A puppy mill is defined as “any large scale commercial breeding facility where puppies are produced solely for profit, and which breeds many dogs and/or many different breeds of dogs”.
Puppy milling in Canada is a multi-million dollar, largely tax free industry.
A puppy mill dog’s sole purpose is to produce puppies over and over again, typically twice a year. The female breeding dogs are either pregnant or nursing for most of their exhaustive reproductive years.
Often existing in cramped, makeshift cages, dogs relieve themselves where they eat and sleep, a very unnatural setting for dogs. Such unsanitary conditions, combined with lack of nutrition and health care, can quickly result in sickness and/or disease, often left untreated.

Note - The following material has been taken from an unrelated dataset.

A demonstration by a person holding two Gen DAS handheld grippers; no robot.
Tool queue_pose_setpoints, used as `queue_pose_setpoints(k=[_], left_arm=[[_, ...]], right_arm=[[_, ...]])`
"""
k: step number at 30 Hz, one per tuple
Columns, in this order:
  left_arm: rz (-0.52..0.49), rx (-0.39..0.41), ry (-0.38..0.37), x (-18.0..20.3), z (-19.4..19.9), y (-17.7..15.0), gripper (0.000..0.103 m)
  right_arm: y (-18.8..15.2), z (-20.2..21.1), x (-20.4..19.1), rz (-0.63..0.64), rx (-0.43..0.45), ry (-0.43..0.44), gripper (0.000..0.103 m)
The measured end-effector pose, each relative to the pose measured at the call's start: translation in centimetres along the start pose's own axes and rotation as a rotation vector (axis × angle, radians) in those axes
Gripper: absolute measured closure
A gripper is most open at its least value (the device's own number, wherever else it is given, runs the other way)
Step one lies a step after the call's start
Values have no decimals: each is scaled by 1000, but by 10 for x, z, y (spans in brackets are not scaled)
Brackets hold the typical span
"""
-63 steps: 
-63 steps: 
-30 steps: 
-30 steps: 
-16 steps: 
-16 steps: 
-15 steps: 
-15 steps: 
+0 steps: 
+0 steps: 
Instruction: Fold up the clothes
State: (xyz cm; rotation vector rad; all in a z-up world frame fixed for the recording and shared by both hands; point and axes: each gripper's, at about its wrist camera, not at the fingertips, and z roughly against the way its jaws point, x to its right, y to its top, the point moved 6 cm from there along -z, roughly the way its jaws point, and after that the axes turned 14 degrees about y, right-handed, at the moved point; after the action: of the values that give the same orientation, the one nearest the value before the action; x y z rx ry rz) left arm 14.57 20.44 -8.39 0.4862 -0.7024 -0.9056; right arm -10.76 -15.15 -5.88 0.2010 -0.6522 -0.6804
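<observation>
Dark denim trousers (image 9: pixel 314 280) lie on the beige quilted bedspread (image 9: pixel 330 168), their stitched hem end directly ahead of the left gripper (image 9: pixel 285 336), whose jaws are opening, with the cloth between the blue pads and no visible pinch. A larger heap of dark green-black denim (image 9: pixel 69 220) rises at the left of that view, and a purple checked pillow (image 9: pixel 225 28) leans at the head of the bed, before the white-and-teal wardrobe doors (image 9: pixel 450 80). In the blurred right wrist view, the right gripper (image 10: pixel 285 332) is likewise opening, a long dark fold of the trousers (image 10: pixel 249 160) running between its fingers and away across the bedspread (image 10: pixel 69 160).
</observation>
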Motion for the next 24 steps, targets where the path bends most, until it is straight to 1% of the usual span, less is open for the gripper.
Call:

Puppies are often weaned from their mothers too young – anywhere from four to six weeks of age.
Puppies are then sold through pet stores, the internet, flea markets, local newspaper ads, or through puppy brokers (who buy puppies in bulk and distribute to pet shops), as well as directly from the mill. It is believed that most pet store puppies come from puppy mills.
Given the poor hygiene conditions and lack of medical attention to the breeding dogs, the puppies are often infested with internal parasites, and/or incubating congenital or genetic defects. Sadly, these traits often only become apparent weeks to months after purchasing the puppy.
When no longer able to reproduce, dogs are routinely disposed of – abandoned, euthanized, or sold at auction. Some dogs ‘donate’ their older dogs to animal rescue groups, who dedicate months rehabilitating them before finding suitable permanent homes.
The most startling fact of all is that it is NOT illegal to keep a dog caged its entire life!
– FACEBOOK –
THE LATEST TREND
The recent trend of selling puppies through dedicated facebook pages is a popular way for backyard breeders, puppy mills, and scammers to sell puppies. The ONLY way to ensure that you are not supporting these people, is to visit the seller, see the puppies nursing with their mother, and assess the health, temperament, and living conditions of the mother.
Online ‘breeders’ will often ask that you send money in advance in return for shipping a puppy. BUYER BEWARE! Not only will you never see how the parent dogs are treated, but you may never see your puppy – or your money.